> Activity
Every line of the data below that holds the string "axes" needs to be reported.

────

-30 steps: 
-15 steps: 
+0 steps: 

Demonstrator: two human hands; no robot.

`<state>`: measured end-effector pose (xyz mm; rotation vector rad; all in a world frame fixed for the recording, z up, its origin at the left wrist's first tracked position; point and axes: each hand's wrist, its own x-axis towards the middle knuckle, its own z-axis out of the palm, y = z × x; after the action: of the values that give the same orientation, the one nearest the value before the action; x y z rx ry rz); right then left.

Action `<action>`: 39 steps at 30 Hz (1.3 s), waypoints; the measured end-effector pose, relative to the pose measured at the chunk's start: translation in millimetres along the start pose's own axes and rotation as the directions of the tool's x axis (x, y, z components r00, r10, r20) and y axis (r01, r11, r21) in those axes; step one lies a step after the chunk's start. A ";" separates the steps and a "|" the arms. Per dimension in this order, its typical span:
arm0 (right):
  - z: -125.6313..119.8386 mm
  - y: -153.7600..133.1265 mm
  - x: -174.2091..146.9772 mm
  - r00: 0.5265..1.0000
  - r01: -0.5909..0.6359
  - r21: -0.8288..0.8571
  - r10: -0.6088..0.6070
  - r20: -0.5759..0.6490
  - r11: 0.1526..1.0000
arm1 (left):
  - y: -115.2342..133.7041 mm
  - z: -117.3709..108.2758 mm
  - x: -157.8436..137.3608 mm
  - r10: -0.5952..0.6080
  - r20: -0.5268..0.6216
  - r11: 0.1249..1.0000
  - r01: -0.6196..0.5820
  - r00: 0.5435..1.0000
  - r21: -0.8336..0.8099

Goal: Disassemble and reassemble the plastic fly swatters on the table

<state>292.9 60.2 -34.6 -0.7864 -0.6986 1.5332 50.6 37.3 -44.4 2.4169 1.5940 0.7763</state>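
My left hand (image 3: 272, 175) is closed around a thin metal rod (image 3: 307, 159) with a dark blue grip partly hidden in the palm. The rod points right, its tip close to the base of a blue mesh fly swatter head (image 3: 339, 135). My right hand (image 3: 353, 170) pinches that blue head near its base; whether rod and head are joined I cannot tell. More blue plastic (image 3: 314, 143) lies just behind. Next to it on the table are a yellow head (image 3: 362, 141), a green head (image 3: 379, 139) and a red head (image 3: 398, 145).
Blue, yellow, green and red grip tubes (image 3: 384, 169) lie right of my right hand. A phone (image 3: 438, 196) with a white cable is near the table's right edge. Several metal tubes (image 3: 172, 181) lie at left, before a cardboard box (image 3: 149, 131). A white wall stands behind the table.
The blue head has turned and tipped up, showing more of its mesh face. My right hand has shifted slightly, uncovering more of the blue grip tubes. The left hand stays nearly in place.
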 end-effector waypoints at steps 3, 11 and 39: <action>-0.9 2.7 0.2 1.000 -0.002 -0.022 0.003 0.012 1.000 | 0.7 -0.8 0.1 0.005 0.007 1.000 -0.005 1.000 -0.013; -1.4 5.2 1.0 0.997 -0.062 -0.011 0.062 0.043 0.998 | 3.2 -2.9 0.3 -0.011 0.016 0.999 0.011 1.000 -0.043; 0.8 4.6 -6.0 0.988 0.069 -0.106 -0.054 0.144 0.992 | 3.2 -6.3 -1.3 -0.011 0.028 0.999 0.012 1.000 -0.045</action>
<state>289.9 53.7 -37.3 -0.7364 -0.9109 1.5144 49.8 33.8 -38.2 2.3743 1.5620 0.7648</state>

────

> Answer for this exercise
`<state>`: measured end-effector pose (xyz mm; rotation vector rad; all in a world frame fixed for the recording, z up, its origin at the left wrist's first tracked position; point and axes: each hand's wrist, its own x-axis towards the middle knuckle, its own z-axis out of the palm, y = z × x; after the action: of the values that give the same orientation, the one nearest the value before the action; x y z rx ry rz); right then left.
Action `<action>`: 39 steps at 30 Hz (1.3 s), waypoints; the measured end-effector pose, relative to the pose measured at the chunk's start: translation in millimetres along the start pose's own axes and rotation as the directions of the tool's x axis (x, y, z components r00, r10, r20) and y axis (r01, r11, r21) in those axes; step one lies a step after the chunk's start. A ";" separates the steps and a "|" the arms. Per dimension in this order, its typical span:

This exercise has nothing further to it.